**Exercise aim:** Could you set down exactly the lines of the data below, starting at the one that holds "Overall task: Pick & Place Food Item" and ending at the one that holds "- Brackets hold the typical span", both included, and only those?

Material provided START

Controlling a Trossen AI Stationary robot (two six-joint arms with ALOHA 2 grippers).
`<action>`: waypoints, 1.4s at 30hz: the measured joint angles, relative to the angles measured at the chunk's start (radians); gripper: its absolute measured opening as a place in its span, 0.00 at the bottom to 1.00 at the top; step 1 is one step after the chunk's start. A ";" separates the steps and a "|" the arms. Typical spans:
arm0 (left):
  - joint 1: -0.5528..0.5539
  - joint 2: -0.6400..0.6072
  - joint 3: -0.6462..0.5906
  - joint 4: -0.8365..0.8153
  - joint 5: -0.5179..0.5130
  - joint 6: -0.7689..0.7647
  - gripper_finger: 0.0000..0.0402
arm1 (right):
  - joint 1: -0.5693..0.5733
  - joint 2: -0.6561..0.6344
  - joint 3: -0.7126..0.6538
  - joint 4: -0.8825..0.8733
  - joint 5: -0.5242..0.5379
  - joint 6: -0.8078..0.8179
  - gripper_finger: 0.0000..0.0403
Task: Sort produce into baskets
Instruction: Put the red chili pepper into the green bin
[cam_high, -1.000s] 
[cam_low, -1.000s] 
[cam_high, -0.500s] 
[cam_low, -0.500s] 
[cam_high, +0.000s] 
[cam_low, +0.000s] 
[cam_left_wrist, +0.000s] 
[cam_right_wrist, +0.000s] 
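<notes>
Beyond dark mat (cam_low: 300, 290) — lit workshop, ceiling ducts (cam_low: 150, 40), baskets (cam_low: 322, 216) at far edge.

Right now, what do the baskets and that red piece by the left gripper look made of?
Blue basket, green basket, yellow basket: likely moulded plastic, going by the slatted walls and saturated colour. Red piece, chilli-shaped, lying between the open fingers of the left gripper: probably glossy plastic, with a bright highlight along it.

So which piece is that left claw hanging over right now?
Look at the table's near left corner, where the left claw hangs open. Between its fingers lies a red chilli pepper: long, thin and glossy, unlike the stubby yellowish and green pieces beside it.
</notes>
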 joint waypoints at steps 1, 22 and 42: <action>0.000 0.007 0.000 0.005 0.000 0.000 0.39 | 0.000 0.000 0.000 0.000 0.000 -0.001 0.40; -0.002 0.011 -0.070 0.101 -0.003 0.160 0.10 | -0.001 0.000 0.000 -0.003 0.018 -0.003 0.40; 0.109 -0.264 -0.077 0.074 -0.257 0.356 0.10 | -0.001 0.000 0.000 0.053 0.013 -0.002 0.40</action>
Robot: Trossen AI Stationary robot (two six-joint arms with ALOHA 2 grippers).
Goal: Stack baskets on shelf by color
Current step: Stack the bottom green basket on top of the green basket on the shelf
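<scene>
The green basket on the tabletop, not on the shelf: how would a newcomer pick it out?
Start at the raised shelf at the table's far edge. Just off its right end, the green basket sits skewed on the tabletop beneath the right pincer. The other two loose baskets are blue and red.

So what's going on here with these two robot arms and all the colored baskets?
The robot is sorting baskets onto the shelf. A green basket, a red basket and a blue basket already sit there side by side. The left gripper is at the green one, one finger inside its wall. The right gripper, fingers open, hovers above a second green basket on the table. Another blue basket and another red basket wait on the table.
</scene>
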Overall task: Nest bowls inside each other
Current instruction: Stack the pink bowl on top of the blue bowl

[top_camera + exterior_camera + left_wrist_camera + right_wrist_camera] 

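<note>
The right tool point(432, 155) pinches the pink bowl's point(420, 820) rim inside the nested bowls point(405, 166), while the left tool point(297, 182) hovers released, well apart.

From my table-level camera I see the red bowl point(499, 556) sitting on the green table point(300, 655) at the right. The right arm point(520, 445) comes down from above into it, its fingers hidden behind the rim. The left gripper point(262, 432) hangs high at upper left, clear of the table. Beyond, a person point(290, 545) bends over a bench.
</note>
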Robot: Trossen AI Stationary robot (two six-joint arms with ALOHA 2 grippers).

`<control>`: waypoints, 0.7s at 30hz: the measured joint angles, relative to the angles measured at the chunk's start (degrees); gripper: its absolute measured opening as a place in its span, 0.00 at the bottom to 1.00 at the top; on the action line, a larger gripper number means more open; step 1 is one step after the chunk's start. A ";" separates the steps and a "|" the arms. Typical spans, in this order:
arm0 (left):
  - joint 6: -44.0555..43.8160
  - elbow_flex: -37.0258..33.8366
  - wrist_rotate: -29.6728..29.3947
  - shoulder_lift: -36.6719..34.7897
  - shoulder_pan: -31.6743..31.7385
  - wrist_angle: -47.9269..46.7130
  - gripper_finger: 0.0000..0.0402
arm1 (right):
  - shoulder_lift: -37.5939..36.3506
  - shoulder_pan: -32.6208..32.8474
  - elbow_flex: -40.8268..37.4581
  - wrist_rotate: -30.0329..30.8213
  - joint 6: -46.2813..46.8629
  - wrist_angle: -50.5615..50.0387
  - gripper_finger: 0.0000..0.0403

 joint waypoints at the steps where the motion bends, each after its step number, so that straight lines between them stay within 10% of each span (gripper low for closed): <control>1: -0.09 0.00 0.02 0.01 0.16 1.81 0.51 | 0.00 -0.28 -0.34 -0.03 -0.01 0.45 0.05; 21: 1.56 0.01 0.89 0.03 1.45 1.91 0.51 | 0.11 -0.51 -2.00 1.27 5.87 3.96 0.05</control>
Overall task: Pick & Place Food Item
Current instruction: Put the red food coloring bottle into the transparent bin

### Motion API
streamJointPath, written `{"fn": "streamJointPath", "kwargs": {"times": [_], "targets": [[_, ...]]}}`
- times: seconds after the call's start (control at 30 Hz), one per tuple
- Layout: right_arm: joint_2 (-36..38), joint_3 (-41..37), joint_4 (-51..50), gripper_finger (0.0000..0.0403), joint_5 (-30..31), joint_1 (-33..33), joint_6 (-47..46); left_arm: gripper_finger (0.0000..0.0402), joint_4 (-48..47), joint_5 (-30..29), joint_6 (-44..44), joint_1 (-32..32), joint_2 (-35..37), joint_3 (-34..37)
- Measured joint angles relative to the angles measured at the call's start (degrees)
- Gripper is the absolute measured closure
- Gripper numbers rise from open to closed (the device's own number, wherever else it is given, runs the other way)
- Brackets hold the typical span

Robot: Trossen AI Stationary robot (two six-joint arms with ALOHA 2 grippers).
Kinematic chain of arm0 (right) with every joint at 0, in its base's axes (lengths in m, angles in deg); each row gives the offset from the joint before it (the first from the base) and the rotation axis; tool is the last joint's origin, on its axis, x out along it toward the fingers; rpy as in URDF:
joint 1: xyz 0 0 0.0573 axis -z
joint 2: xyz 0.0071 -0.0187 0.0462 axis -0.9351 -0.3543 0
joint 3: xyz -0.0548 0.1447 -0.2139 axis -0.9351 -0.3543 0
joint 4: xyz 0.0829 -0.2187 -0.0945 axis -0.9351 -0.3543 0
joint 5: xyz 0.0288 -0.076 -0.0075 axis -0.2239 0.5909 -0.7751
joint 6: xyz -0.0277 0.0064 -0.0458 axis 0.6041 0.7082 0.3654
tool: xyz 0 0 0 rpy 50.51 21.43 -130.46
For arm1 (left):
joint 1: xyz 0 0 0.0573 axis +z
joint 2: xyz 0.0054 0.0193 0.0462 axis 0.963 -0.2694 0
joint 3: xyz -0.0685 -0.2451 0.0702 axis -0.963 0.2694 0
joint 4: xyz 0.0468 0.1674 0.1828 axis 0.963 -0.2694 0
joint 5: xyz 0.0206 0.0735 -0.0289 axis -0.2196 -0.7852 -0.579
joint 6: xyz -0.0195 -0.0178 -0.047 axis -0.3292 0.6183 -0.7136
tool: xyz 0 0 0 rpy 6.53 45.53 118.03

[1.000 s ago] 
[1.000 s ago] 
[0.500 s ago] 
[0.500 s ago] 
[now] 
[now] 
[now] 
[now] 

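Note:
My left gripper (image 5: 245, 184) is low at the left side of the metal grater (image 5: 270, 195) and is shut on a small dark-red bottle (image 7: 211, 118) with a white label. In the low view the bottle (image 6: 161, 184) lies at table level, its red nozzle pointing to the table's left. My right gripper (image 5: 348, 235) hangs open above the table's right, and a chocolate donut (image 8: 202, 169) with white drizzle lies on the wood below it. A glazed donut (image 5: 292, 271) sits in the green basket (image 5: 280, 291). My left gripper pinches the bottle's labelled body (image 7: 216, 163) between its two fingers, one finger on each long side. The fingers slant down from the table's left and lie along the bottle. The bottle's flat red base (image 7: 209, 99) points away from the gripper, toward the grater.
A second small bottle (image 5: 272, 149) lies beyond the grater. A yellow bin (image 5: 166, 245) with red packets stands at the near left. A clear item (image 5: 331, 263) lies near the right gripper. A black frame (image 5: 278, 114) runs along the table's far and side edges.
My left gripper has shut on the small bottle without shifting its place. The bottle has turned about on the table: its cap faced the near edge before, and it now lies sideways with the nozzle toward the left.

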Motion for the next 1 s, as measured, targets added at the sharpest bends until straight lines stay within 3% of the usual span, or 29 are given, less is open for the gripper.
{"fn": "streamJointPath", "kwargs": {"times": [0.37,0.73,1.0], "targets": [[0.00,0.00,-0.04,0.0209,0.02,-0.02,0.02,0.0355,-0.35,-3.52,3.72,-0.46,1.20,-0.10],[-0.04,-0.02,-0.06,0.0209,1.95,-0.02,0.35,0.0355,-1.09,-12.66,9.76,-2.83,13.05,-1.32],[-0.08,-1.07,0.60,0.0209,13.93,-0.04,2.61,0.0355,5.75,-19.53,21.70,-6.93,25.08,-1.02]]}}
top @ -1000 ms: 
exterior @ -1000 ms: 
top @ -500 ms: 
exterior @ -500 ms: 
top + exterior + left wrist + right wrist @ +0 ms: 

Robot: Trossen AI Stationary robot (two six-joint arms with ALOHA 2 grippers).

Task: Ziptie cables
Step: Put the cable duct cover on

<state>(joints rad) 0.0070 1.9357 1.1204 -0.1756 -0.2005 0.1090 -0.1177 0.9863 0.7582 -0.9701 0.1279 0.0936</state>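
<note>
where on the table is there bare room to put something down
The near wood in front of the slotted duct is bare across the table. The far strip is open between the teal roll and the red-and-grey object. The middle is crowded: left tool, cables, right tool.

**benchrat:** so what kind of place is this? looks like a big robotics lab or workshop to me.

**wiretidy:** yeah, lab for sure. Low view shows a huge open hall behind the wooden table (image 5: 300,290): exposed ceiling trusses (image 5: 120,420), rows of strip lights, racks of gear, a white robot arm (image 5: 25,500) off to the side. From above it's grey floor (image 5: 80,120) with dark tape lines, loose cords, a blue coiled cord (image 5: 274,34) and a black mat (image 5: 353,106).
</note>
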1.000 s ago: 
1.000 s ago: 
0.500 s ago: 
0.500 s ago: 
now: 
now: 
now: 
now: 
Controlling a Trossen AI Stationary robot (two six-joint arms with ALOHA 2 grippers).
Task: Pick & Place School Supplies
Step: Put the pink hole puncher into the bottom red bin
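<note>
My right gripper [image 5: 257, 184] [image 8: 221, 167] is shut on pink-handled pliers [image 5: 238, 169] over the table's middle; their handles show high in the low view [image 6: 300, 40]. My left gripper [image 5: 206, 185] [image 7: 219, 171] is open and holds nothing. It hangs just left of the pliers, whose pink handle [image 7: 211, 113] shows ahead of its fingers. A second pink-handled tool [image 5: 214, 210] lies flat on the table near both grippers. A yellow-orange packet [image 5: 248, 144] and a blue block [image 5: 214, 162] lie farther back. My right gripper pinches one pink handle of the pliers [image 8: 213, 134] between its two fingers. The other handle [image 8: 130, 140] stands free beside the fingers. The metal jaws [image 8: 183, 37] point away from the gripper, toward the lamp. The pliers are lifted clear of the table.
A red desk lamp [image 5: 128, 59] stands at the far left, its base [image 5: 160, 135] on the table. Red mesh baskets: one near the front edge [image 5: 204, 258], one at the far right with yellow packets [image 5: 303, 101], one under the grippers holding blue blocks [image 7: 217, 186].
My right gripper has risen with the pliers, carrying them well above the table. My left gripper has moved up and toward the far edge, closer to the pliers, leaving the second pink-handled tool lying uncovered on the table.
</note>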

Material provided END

**Answer to this task:**
Overall task: Pick & Place Food Item
Current instruction: Put the red food coloring bottle into the transparent bin

### Motion API
streamJointPath, written `{"fn": "streamJointPath", "kwargs": {"times": [_], "targets": [[_, ...]]}}`
- times: seconds after the call's start (control at 30 Hz), one per tuple
- Layout: right_arm: joint_2 (-36..38), joint_3 (-41..37), joint_4 (-51..50), gripper_finger (0.0000..0.0403), joint_5 (-30..31), joint_1 (-33..33), joint_6 (-47..46); left_arm: gripper_finger (0.0000..0.0402), joint_4 (-48..47), joint_5 (-30..29), joint_6 (-44..44), joint_1 (-32..32), joint_2 (-35..37), joint_3 (-34..37)
- Measured joint angles relative to the angles measured at the call's start (degrees)
- Gripper is the absolute measured closure
- Gripper numbers rise from open to closed (the device's own number, wherever else it is given, runs the other way)
- Brackets hold the typical span

The exercise requires no further work.